Beijing Goldwind Science & Goldwind Huineng Technology Co., Ltd., Beijing, 100176, China

* Corresponding Author: Xiaolei Li. Email: email

(This article belongs to this Special Issue: Advancements in Renewable Energy Systems with AI, Big Data, BlockChain, IoT, and Machine Learning Applications)

Energy Engineering 2022, 119(2), 665-680. https://doi.org/10.32604/ee.2022.019292

Abstract

Aiming at the difficulty of rolling bearing fault diagnosis of wind turbine under noise environment, a new bearing fault identification method based on the Improved Anti-noise Residual Shrinkage Network (IADRSN) is proposed. Firstly, the vibration signals of wind turbine rolling bearings were preprocessed to obtain data samples divided into training and test sets.
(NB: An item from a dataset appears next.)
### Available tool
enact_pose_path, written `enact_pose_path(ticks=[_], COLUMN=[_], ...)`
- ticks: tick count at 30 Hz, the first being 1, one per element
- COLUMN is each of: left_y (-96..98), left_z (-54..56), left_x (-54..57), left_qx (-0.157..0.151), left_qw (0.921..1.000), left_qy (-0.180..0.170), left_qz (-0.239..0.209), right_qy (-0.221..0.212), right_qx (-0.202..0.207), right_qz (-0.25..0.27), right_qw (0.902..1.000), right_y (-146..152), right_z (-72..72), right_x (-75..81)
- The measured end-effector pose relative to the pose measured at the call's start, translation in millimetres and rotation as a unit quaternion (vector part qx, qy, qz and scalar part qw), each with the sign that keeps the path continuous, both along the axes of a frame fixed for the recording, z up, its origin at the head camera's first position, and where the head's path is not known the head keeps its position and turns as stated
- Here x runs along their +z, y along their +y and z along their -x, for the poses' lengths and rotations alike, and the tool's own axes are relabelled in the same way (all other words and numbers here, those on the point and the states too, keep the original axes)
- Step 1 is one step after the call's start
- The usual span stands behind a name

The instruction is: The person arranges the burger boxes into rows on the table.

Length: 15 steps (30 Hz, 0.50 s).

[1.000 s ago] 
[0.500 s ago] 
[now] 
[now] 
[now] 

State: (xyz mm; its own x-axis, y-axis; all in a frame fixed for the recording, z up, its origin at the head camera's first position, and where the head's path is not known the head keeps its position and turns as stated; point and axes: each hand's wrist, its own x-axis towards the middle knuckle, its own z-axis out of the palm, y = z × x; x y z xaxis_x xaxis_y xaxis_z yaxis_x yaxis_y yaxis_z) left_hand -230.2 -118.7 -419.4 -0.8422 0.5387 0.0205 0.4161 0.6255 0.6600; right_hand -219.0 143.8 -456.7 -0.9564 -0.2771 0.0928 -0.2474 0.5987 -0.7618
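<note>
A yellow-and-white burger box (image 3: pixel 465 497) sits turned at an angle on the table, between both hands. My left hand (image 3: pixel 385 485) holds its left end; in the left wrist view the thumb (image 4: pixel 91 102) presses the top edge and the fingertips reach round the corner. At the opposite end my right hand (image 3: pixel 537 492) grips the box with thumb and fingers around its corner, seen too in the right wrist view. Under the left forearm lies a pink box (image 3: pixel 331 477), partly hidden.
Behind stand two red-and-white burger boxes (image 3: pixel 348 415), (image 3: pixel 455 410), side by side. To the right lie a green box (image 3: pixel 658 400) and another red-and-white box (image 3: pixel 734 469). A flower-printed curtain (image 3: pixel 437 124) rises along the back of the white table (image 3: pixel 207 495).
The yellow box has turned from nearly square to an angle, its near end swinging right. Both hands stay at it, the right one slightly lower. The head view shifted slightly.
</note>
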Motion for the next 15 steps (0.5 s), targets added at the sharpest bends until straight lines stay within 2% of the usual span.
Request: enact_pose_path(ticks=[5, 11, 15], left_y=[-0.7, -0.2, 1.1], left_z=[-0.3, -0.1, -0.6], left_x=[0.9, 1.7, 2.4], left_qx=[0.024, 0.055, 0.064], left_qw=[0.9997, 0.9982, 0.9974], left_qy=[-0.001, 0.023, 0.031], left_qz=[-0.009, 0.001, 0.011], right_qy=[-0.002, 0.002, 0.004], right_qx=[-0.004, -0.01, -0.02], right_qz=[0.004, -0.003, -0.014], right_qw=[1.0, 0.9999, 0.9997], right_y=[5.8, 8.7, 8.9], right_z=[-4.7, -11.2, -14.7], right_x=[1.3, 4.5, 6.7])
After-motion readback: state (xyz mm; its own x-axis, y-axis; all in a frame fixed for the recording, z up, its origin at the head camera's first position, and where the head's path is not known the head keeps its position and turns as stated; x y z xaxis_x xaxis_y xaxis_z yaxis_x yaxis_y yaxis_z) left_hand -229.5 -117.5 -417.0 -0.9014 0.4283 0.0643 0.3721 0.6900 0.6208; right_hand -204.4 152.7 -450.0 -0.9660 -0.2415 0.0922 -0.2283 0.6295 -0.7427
Then, a bearing fault diagnosis model based on the improved anti-noise residual shrinkage network was established. To improve the ability of fault feature extraction of the model, the convolution layer in the deep residual shrinkage network was replaced with a Dense-Net layer. To further improve the anti-noise ability of the model, the first layer of the model was set as the Drop-block layer. Finally, the labeled data samples were used for training model and the trained model was applied to the test set to output the fault diagnosis results. The results showed that the proposed method could achieve the fault diagnosis of wind turbine bearing more accurately in the high noise environment through comparison and verification.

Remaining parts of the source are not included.